Regular expressions often play a key role in allowing you to derive value from this kind of data.

Regular expressions are sequences of characters arranged in specific patterns so that you can extract components of string data.

The idea is to define a pattern that matches certain string characters, and then use the matches found by that pattern for some operation, such as filtering or flagging rows.

Slide depicting how a regular expression can extract text.

Regular Expression Components

Consider that, within a trove of text data, you might want build a pattern around:

  • Anchors, like the start or end of a string;

  • Classes of characters, like digits, characters, or whitespace;

  • Groups and ranges;

  • And quantifiers to select a certain quantity of some kind of character.

Slide depicting common components in a regular expression.

For example, if we wanted to extract all of the possible variations of iPhone models, we might use a regular expression that looks like this: (i[pP]hone\ *[0-9]*[sS]*[xX]*).

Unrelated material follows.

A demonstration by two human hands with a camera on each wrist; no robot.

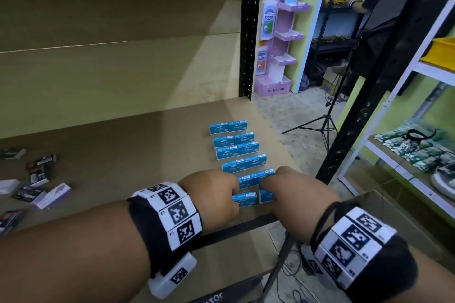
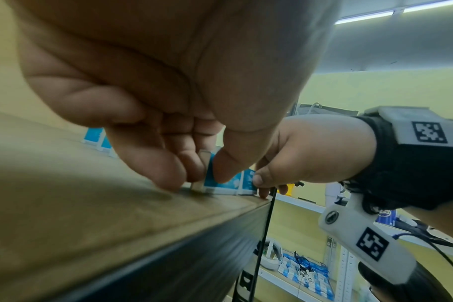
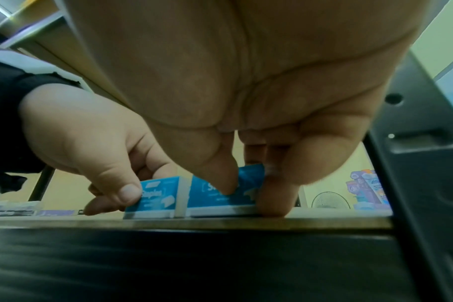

Regular Expressions within Dataiku

Regular expressions can be used in many places within Dataiku, particularly in the Prepare recipe.

For example, some processor steps, such as those for transforming strings or removing empty values, can be applied to multiple columns using a regular expression. Instead of having to manually choose all of the columns to which a step should apply, the step will be applied to any column matching the regular expression pattern.

Slide depicting Prepare recipe processors that can be applied to columns based on a regular expression pattern.

Another processor makes it easy to count the occurrences of matches to a regular expression pattern. This example uses the previous pattern to count iPhone mentions.

Slide depicting a Prepare recipe processor that counts the occurrences of a regular expression pattern.

Smart Pattern Builder

This still leaves us though with the challenge of crafting the correct regular expression. For that, we can turn to the smart pattern builder, available in the “Extract with regular expression” processor.

While in a Prepare recipe, add the “Extract with regular expression” step from the processor library or directly begin highlighting examples of the text you want to extract.

Dataiku screenshot of a Prepare recipe with text highlighted showing the option to extract text like this.

Choosing the “Extract text like” option makes the highlighted text the first selection for Dataiku’s smart pattern builder.

From this selection, Dataiku suggests possible regular expressions that can match it. Select more examples of the text you wish to extract, and the suggested regular expressions will update.

Dataiku screenshot of the smart pattern builder dialog.

This particular pattern may be too narrow depending on our objective, but now that you’ve seen the basics you can start experimenting with regular expressions on your own!